Обратите внимание на кнопку Подробно окна Дополнительные атрибуты. По умолчанию она неактивна, но если вы зашифруете файл и опять откроете это окно, то сможете воспользоваться этой кнопкой, чтобы отобразить окно Пользовательский доступ к. С помощью этого окна можно добавить пользователей, которые смогут открывать данный зашифрованный файл. По умолчанию его можете открывать только вы (так как в атрибутах файла присутствуют сведения о ключе только для вашей учетной записи). Однако если вы нажмете кнопку Добавить данного окна, то сможете выбрать файл сертификата других пользователей, которые смогут открывать этот зашифрованный файл. А с помощью кнопки Удалить можно удалить добавленных ранее пользователей.

Обратите также внимание на кнопку Архивация ключей, которая активируется при выборе из списка одного из пользователей.

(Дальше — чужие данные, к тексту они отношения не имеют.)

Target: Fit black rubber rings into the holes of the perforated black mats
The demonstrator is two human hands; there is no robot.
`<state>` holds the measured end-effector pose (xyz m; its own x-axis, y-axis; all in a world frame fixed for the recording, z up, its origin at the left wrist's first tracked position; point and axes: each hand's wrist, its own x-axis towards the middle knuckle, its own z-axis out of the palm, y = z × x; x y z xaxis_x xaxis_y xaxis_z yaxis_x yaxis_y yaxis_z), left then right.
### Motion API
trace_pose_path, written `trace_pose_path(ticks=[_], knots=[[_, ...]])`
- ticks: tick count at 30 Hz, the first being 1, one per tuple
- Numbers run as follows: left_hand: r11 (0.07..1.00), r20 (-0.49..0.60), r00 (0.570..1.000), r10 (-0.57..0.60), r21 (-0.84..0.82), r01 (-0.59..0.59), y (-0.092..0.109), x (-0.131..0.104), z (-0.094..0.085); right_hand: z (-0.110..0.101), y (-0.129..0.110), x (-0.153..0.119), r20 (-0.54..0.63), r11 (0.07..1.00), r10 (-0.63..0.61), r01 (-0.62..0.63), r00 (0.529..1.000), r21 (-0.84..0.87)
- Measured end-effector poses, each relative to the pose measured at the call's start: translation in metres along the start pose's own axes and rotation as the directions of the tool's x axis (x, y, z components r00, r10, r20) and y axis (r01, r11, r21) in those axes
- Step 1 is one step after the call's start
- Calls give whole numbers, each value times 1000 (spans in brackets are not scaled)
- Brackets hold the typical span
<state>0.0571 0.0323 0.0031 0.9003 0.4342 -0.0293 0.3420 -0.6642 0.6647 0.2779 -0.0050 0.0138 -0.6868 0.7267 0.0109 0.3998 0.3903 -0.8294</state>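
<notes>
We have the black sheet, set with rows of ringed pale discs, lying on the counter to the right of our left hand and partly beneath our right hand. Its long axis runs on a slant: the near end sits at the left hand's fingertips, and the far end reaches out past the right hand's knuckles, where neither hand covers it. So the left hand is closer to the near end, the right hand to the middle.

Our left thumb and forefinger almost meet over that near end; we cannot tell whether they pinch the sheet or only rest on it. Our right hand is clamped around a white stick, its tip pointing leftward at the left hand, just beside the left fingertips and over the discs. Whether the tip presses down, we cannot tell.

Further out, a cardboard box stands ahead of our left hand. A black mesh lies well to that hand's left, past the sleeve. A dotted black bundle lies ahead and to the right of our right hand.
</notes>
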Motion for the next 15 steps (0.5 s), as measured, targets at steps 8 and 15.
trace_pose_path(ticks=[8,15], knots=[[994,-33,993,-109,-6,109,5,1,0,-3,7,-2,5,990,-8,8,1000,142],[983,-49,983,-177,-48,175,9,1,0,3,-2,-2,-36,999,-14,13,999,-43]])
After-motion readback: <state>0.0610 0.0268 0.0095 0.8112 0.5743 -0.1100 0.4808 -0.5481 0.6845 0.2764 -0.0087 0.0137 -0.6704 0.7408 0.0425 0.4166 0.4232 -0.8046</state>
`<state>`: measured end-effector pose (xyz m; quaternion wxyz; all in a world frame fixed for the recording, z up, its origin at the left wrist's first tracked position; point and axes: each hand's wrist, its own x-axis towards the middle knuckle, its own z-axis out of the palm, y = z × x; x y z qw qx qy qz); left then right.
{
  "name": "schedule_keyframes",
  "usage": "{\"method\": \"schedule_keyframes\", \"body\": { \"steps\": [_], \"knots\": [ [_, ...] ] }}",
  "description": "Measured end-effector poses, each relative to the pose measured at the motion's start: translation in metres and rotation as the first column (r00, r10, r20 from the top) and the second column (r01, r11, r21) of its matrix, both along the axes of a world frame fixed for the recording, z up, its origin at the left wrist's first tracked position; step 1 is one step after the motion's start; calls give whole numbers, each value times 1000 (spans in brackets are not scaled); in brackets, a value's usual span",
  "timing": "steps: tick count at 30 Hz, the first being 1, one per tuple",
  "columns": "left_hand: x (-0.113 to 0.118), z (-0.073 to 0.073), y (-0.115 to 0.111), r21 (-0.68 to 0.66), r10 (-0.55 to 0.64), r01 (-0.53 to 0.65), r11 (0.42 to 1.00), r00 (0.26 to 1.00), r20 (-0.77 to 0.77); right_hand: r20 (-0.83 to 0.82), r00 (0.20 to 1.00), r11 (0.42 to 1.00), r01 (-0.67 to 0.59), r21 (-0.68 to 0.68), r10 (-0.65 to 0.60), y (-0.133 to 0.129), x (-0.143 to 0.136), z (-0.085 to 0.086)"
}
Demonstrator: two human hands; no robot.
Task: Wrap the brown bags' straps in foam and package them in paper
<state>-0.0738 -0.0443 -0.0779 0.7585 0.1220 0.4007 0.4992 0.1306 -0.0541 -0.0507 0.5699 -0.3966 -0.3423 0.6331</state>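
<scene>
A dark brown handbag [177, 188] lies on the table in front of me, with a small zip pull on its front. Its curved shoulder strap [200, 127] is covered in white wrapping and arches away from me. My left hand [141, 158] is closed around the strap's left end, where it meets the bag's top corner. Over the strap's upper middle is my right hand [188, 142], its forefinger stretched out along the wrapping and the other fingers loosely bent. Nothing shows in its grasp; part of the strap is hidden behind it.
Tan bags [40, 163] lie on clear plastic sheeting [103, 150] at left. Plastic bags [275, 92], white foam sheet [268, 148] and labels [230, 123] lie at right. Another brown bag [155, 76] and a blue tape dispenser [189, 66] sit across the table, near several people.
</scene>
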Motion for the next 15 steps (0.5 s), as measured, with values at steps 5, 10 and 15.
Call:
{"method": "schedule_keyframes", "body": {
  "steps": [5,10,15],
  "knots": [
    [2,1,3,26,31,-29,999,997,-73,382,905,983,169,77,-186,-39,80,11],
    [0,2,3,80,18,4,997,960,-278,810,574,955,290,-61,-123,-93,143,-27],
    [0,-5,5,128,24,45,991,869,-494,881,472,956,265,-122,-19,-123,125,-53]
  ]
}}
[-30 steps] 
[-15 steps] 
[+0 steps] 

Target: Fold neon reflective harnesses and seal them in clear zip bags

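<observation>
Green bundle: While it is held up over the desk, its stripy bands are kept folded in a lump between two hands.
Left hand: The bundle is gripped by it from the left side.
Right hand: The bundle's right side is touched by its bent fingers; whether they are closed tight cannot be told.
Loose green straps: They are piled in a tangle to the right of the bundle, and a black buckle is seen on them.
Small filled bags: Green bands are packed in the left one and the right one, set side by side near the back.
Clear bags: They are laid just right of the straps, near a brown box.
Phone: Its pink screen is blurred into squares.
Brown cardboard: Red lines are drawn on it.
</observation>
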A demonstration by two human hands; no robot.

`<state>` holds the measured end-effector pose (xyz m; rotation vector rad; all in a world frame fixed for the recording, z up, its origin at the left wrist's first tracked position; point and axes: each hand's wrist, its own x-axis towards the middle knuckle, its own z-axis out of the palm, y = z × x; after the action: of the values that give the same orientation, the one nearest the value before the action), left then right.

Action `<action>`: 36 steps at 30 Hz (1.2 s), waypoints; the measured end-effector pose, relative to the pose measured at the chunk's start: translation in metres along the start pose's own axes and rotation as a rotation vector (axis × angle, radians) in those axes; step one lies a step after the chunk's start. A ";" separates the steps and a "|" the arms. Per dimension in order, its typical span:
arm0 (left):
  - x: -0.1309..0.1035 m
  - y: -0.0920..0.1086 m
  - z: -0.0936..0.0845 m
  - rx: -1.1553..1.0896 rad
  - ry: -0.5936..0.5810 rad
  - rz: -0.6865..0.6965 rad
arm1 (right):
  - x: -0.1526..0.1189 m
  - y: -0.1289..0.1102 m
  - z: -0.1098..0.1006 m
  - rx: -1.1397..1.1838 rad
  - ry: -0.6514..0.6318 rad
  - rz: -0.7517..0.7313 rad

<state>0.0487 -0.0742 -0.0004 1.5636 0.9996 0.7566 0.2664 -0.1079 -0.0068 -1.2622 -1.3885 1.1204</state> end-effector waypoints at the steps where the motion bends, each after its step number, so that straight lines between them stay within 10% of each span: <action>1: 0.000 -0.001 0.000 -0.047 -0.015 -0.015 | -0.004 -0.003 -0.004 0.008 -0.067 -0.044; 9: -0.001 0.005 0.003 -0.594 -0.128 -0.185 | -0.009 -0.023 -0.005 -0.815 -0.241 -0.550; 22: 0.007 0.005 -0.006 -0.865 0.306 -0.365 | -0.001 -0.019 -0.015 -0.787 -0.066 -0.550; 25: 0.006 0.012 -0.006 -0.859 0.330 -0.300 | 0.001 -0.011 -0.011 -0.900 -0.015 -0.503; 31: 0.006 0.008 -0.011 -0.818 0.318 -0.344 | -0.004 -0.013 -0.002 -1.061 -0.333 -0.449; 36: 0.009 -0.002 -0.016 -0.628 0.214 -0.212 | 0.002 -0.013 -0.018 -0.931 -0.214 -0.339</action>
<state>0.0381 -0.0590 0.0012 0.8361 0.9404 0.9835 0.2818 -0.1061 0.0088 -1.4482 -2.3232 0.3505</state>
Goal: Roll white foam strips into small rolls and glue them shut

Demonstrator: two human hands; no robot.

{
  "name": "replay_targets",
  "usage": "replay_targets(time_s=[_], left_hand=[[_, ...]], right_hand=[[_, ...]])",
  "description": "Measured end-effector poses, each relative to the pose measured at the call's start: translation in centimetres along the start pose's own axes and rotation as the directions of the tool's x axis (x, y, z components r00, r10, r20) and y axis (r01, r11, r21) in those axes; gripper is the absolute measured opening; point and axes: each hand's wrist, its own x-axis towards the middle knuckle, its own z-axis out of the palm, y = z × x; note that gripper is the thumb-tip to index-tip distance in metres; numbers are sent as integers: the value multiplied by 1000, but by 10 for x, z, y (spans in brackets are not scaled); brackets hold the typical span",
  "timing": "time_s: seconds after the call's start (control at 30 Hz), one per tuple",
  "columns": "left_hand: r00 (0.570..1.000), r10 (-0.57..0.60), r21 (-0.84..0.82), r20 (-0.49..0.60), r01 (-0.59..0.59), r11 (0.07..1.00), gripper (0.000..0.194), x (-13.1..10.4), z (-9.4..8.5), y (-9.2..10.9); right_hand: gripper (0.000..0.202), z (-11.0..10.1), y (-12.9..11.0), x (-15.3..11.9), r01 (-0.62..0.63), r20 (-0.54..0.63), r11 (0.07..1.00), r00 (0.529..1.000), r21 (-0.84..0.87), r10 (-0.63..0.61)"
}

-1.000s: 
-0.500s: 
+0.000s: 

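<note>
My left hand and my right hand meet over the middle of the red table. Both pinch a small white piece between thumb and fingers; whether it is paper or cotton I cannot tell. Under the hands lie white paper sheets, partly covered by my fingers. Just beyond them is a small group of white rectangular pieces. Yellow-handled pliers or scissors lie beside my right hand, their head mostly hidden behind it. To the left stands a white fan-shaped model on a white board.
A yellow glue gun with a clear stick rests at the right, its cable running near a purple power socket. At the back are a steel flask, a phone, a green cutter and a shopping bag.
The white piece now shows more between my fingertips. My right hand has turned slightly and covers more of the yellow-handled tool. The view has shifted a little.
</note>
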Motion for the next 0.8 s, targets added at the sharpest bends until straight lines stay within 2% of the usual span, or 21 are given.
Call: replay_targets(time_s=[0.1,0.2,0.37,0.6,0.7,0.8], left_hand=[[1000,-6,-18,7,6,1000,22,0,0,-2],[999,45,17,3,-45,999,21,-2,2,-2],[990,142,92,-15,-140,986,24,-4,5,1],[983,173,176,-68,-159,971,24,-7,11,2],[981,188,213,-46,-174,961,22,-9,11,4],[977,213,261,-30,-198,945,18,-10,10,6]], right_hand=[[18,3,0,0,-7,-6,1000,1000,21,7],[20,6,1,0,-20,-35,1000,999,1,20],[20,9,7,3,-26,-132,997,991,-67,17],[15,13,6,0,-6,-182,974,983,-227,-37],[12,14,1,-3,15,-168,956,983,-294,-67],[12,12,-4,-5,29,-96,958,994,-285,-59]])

С ее помощью можно отобразить окно Мастер экспорта сертификатов, позволяющее экспортировать сертификат выбранного пользователя в файл.

Программа cipher.exe

Если же вы захотите использовать программу командной строки cipher.ехе, то заметите, что ее возможности несколько расширились, а параметры изменились.

Как и раньше, основной синтаксис программы следующий: cipher [/Е | /В /С] /S:<путь к каталогу> – <дополнительные параметры> <файл, каталог или шаблон>. С помощью данного синтаксиса можно выполнить шифрование (параметр /Е), дешифровку (/D) или просмотреть состояние объектов (/С), удовлетворяющих шаблону и расположенных в каталоге, указанном в параметре /S. Дополнительных параметров теперь всего два (раньше было пять): /В и /Н. Если указан параметр /В, то при ошибке в процессе шифрования файлов программа прекратит свою работу (по умолчанию она продолжает шифрование, просто пропуская проблемный файл). А с помощью параметра /Н можно определить, будут ли отображаться скрытые и системные файлы.